What you give back from the listing below should be an exact copy of the lines from the one with "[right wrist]" down to the one with "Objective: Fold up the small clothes", and it should contain no pictures.
[Source information — start]
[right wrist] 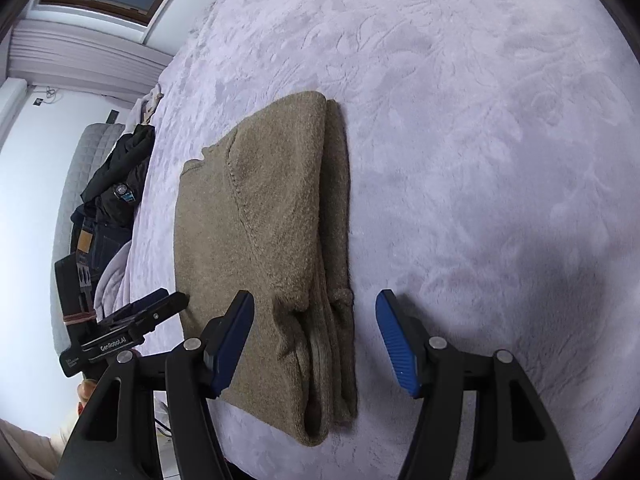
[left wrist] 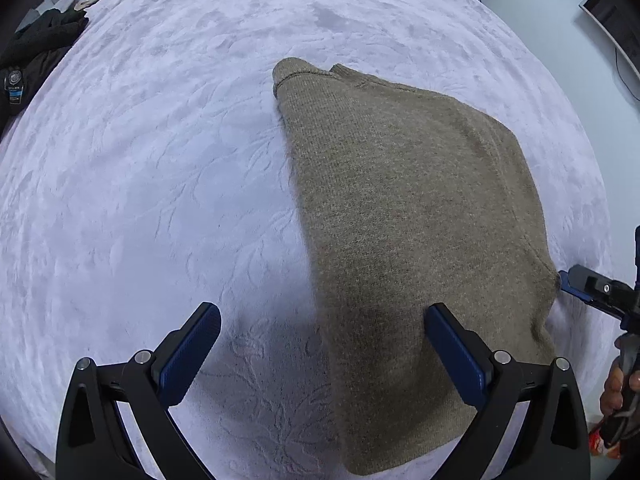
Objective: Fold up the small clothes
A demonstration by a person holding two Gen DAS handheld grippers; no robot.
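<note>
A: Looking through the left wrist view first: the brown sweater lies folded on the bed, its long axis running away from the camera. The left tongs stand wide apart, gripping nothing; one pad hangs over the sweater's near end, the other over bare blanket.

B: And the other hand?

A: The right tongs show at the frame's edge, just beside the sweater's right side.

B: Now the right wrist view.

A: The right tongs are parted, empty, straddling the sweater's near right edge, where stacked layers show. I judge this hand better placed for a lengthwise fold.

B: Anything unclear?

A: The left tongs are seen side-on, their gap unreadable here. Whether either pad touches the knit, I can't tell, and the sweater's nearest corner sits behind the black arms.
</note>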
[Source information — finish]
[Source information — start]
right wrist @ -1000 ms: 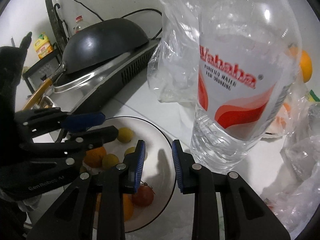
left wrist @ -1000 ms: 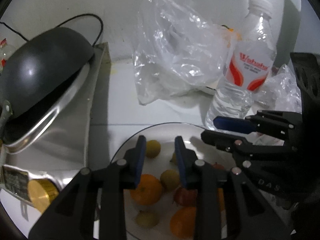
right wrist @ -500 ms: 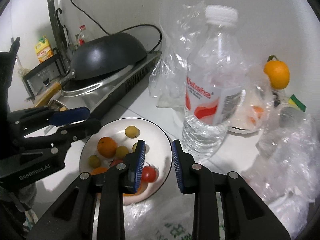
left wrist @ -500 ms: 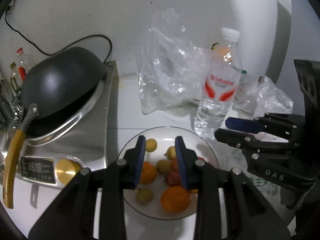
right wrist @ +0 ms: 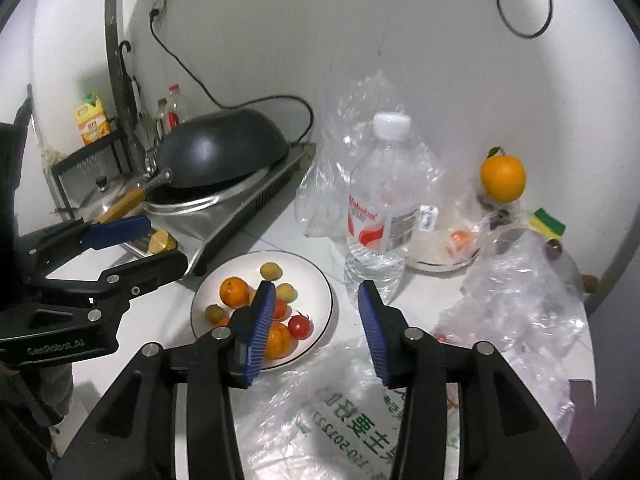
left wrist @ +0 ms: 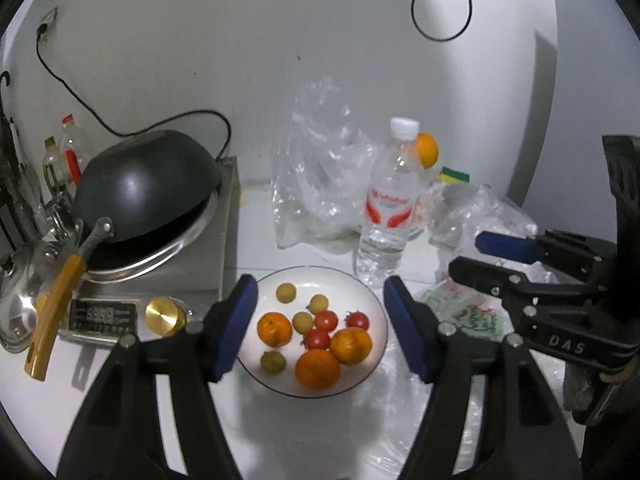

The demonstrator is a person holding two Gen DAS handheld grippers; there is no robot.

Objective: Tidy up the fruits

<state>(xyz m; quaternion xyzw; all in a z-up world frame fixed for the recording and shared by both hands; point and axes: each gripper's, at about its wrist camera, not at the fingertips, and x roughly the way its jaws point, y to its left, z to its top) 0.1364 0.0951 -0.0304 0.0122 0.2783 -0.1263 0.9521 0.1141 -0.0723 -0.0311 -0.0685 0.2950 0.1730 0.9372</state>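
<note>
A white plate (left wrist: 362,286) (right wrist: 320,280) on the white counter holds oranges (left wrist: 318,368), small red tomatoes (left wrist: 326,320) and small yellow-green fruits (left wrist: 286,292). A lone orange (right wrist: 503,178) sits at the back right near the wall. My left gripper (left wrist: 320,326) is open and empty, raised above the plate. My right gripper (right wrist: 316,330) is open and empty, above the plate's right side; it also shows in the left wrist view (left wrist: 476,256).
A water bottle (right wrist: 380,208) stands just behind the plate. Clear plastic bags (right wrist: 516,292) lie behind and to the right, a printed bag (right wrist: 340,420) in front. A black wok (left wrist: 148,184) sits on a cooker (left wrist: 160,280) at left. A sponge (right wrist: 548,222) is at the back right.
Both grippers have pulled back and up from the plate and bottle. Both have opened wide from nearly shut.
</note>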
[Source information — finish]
> [Result for this task]
[right wrist] 
[left wrist] 
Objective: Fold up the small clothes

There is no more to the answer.